Kebab sauce on the table, macho behavior and a good helping of old-fashioned jokes: One can only hope that the Munich homicide squad was fictionalized in “Police Call 110: Until Midnight”.

It is precisely in this pile of men that Chief Detective Elisabeth Eyckhoff (Verena Altenberger) is transferred and everyone just calls it "Bessie".

Eyckhoff doesn't even have to look for the murderer, because Jonas (Thomas Schubert) is already handcuffed in the interrogation room.

He killed a woman and stabbed another woman in the back twelve times with a knife.

What is this crime thriller about now, one wonders when, after just under twenty minutes, the crime is shown and the motive is psychologically classified.

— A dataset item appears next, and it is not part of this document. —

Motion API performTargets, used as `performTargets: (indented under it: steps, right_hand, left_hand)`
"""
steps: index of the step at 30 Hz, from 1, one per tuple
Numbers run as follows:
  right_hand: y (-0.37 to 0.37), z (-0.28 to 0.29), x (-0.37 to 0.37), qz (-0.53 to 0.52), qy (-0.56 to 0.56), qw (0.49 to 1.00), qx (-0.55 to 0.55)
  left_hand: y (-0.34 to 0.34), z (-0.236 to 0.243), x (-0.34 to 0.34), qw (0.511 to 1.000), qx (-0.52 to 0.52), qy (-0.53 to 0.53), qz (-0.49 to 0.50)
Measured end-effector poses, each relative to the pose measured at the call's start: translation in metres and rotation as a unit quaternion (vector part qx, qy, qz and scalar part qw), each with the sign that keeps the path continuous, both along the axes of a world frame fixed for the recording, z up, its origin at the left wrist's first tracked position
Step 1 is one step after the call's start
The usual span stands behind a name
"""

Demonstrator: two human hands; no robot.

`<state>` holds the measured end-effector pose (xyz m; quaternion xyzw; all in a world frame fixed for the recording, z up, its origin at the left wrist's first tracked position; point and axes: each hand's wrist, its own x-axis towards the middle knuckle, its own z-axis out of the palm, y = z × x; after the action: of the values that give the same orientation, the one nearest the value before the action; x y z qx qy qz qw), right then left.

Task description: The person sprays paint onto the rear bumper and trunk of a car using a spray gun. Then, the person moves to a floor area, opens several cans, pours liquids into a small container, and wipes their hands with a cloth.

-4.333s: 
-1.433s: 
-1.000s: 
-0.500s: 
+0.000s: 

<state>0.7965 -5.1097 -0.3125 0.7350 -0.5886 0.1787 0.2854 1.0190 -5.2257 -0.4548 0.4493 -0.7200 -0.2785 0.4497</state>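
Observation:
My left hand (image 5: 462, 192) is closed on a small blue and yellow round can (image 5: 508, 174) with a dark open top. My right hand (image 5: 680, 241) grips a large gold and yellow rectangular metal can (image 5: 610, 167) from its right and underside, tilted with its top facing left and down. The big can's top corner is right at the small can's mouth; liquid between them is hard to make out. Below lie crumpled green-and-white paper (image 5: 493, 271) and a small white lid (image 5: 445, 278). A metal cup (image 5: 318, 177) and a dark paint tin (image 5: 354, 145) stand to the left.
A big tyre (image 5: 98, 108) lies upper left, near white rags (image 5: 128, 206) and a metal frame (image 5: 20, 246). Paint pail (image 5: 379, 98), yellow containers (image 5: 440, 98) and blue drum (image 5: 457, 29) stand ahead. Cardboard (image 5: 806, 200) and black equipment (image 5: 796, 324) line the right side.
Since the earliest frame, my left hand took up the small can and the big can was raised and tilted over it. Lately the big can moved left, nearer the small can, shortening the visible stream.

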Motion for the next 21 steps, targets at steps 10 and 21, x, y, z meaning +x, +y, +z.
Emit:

Jonas, in a colorful knitted granny sweater, loves to hear himself talking and is probably what comes out when screenwriter Tobias Kniebe invents a “highly intelligent psychopath”.

The result is a woman-hating incel who really just wants someone to listen.

There is no evidence

The only thing the officials lack is proof. If Jonas cannot be persuaded to confess by midnight, he will be released. The perpetrator also seems to know that. He gives lengthy lectures to the Commissioner on women or, as he puts it, 'women'. So the crime thriller develops into a duel in which Jonas and "Bessie" beat the lines of dialogue around the ears. There are two hours until midnight at the beginning of the interrogation thriller, which is told almost in real time - and the clock is ticking.

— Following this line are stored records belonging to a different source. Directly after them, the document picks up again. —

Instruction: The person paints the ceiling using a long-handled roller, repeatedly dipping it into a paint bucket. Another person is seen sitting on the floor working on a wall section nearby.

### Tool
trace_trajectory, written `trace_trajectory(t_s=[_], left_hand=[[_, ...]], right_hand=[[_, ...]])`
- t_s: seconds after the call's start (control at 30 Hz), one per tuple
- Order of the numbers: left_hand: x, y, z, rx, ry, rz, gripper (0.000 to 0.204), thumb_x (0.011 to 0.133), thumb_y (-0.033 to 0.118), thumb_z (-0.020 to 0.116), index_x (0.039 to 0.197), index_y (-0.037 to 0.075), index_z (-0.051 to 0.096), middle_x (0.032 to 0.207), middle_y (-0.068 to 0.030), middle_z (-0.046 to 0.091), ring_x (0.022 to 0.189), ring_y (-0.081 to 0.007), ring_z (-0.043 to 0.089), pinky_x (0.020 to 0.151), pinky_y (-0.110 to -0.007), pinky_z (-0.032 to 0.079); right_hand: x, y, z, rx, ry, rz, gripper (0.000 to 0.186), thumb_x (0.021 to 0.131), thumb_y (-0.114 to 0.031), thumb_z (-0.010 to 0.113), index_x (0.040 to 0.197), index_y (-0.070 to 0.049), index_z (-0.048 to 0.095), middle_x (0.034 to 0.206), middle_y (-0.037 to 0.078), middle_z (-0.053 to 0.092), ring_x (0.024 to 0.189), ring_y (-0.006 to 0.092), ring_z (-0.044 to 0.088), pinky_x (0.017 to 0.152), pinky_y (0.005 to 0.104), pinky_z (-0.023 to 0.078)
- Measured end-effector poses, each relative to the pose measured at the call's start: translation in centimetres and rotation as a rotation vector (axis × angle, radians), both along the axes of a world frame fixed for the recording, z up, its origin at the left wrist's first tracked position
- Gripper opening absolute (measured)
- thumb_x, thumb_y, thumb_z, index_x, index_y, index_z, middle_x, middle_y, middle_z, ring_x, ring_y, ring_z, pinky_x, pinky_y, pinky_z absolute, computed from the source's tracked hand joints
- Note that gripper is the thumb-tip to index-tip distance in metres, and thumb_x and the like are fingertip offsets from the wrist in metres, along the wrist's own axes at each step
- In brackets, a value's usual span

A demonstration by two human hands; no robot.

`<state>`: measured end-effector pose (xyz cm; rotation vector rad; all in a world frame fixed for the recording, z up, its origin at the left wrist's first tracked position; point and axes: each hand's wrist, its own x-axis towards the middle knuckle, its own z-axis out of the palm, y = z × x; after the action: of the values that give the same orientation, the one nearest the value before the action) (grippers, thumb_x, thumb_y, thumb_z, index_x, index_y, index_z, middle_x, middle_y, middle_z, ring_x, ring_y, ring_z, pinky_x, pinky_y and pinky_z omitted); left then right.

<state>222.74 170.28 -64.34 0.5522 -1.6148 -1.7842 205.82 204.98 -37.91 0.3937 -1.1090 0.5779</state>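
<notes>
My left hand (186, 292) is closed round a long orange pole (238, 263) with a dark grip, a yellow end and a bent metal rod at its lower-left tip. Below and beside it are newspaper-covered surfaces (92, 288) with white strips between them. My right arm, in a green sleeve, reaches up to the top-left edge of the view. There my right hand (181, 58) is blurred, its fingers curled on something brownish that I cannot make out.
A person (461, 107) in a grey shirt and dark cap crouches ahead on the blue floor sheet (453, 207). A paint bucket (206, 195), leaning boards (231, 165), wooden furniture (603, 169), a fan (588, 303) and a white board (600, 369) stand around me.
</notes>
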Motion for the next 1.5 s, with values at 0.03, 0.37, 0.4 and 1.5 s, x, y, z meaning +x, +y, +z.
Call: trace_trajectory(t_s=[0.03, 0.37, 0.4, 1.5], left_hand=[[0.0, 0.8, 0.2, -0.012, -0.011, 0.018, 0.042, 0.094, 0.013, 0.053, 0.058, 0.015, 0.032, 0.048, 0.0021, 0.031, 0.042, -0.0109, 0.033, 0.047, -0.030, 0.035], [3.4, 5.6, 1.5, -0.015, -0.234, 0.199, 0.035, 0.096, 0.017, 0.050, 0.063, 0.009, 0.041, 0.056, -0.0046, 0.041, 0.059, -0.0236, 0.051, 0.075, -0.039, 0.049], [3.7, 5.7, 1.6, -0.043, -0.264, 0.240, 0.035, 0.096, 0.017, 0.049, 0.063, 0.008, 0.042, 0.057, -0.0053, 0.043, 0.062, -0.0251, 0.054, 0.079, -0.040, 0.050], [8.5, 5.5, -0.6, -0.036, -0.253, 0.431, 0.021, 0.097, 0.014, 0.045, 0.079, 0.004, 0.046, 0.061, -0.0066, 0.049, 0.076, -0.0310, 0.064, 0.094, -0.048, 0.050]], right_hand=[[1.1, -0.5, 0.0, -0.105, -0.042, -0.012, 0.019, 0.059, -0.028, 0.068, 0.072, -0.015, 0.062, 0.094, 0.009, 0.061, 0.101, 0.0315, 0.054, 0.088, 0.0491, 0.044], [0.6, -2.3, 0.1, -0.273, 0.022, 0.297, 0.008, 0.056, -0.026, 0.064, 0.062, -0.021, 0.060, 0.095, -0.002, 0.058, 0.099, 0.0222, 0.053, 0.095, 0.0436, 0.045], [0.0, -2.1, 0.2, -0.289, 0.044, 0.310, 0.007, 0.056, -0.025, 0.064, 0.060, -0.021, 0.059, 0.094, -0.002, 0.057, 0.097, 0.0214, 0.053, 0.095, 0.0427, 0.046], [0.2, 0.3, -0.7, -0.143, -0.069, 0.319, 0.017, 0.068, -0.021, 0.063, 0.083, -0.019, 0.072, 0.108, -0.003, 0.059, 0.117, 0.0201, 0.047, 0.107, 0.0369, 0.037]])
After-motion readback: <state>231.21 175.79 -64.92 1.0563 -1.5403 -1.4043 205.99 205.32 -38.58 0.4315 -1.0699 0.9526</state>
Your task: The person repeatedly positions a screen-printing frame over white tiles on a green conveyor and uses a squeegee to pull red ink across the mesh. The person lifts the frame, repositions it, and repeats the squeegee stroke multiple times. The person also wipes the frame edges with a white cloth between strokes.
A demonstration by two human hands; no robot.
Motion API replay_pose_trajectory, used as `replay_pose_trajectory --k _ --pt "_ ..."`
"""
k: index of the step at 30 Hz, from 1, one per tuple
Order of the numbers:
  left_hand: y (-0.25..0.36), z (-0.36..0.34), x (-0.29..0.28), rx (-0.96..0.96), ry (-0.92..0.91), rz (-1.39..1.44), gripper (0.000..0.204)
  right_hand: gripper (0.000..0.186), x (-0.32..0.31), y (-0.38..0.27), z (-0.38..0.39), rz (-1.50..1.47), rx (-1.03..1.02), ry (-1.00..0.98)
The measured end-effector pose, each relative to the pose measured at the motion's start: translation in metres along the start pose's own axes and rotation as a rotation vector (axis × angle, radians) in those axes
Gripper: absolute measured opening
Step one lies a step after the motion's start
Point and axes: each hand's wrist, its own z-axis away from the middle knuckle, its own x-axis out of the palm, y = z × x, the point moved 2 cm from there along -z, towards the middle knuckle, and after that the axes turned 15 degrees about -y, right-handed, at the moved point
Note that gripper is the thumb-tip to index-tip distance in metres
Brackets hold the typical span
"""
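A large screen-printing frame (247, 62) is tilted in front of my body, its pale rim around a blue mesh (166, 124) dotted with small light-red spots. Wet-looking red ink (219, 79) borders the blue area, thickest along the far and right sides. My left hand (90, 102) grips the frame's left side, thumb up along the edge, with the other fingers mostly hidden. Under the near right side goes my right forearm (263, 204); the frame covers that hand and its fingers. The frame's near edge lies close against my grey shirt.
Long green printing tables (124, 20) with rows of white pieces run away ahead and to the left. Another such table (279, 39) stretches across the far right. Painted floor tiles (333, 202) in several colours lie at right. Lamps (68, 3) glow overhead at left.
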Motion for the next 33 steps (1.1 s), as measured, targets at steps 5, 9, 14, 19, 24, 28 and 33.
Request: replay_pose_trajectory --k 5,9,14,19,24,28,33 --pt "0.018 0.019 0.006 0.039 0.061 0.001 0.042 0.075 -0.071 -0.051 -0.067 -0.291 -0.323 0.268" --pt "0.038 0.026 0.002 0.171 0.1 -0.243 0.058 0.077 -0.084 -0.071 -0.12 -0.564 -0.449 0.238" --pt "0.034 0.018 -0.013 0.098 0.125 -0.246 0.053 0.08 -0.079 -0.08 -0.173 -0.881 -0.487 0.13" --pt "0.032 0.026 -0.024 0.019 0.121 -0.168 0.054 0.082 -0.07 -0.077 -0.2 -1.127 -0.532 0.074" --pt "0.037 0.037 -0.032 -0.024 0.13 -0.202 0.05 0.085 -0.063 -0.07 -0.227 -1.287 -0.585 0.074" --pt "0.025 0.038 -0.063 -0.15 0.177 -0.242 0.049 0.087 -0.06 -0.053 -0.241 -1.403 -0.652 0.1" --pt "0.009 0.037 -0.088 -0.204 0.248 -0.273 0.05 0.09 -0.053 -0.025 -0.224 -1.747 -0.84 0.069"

The bunch of men is watching from the next room and is dissatisfied with Eykhoff's "cuddling course". Curses are cursed, people hit the desk in frustration - a mistake, and the suspect is released. The frustration now also hits “Bessie”, who wants to be withdrawn from the interrogation. Service manager Schaub (Christian Baumann) still has an ace up his sleeve: The “most successful interrogator this agency has ever had” - Josef Murnauer (Michael Roll), an old warrior in a coat and hat. Hardly has he been spending some time with his daughter - apparently for the first time in ages - when his phone rings: Munich needs him. “Do you have a helipad?” Asks Murnauer. When the legendary investigator then looks over the sleeping city from above, the spectator knows that the man has a mission. As soon as he arrived, the staff call him “Boss”.Expectations are high when Murnauer arrives at the interrogation room. On the other hand, Eyckhoff (and the audience) were disappointed that Murnauer's methods were limited to sleight of hand and rumor.

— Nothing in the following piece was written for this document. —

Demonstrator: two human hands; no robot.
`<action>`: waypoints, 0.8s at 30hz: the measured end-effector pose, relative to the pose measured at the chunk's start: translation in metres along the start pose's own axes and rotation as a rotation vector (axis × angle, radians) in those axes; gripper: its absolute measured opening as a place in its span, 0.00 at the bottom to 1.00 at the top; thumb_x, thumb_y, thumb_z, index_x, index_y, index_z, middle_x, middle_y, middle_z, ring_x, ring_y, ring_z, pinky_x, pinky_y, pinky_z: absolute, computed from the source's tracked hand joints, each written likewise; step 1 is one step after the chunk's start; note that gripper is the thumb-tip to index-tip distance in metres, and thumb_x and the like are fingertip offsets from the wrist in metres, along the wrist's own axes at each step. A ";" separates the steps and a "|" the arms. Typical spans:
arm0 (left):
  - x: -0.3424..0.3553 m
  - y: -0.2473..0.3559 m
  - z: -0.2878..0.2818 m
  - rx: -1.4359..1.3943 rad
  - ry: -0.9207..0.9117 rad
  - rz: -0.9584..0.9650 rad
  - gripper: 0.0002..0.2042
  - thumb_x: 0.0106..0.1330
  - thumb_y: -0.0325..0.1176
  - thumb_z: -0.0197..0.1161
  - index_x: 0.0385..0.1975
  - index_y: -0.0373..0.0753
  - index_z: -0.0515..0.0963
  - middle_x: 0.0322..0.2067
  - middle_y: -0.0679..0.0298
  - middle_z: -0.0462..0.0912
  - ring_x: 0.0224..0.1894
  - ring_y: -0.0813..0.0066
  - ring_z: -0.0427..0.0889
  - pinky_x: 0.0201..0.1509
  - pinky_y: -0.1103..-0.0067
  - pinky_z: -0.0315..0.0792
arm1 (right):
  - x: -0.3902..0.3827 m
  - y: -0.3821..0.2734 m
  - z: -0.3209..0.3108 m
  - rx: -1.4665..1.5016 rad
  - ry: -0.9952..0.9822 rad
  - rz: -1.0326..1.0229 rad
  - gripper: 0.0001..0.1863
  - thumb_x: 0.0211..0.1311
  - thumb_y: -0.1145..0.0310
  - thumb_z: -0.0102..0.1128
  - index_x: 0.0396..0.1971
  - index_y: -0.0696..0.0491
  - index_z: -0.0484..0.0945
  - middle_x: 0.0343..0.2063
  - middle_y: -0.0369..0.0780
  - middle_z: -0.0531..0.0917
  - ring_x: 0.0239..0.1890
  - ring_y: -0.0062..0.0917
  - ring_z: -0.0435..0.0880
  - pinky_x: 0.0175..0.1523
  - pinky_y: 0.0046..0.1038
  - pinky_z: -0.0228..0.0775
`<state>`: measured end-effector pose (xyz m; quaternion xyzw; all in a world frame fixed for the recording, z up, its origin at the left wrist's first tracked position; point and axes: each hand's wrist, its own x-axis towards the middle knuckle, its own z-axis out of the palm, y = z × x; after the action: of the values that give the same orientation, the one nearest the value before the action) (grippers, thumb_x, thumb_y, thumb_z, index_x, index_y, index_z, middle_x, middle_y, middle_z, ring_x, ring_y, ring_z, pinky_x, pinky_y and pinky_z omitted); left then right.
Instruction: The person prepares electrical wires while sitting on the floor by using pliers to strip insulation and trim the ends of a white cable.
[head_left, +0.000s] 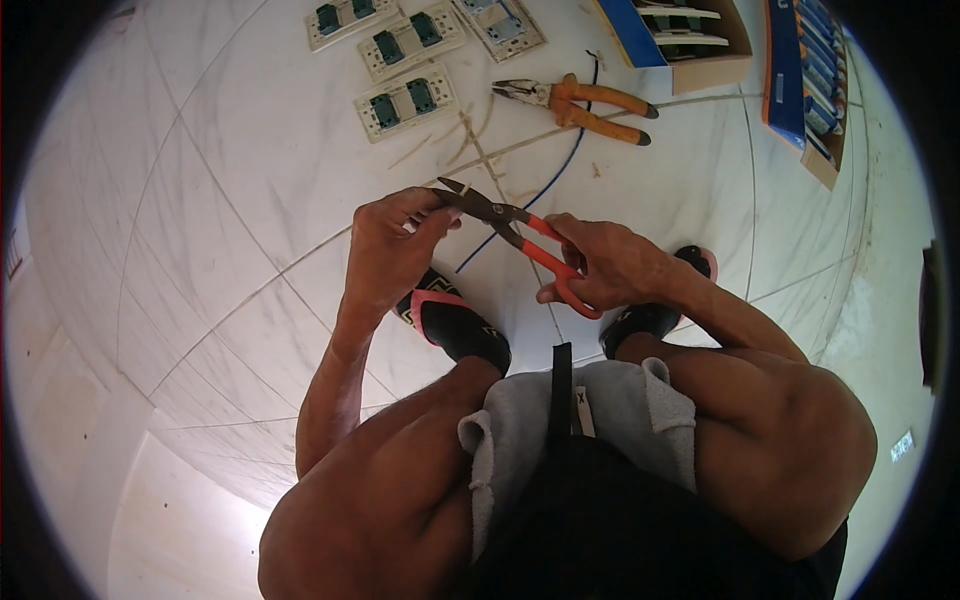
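Note:
My right hand (612,262) is wrapped round the red handles of a pair of tin snips (492,210). Their dark blades point up and to the left, parted a little at the tip. A small pale sliver (466,190) shows at the blades. Close against them, my left hand (395,245) has its fingers pinched together; what they hold is too small and hidden to name. Beyond the snips lie orange-handled combination pliers (575,105), jaws to the left. A thin blue wire (560,172) runs across the floor behind the snips and under the pliers.
Several white socket plates with green backs (405,102) lie at the far left. Open cartons stand at the far right, one with plates (710,75), one with blue packets (788,85). Thin offcuts (462,150) litter the tiled floor (250,190). My slippered feet (465,325) flank the work.

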<state>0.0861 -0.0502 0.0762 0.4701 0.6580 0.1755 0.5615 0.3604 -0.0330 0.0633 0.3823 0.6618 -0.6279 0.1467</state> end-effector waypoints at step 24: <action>0.001 -0.009 -0.008 -0.514 -0.328 -0.077 0.11 0.71 0.27 0.57 0.46 0.28 0.83 0.22 0.69 0.76 0.25 0.82 0.71 0.32 0.82 0.68 | -0.008 0.010 0.004 -0.012 0.044 -0.073 0.43 0.52 0.43 0.75 0.55 0.60 0.68 0.28 0.46 0.79 0.30 0.44 0.82 0.37 0.41 0.72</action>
<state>0.0750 -0.0512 0.0708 0.3092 0.5099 0.2366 0.7670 0.3713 -0.0398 0.0608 0.3707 0.6822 -0.6203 0.1112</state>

“Until midnight” is a crime thriller without the classic search for perpetrators. The film draws tension from the power struggle among the police officers. Eyckhoff and the bunch of men engage in a bitter fight over who is right, and for this they even violate service regulations. The men simply fail to take the young colleague seriously. If she gets loud, she should “take a deep breath”, is only accepted by the public prosecutor (Birge Schade), who integrates herself into the macho group while smoking cigarettes.

Verena Altenberger carries “Until Midnight” with her convincing acting performance as “Bessie” Eyckhoff, with quiet mind games in the interrogation room, power struggle behind the scenes and breakdowns in the toilet.

“Until midnight” is a “police call” that nobody wants to be, and at the same time it is proof that even one and a half hours of dialogue in a Munich police station can make a good crime thriller.

The

police

call

110:

This Sunday at 8:15 p.m. on the first one runs

until midnight

.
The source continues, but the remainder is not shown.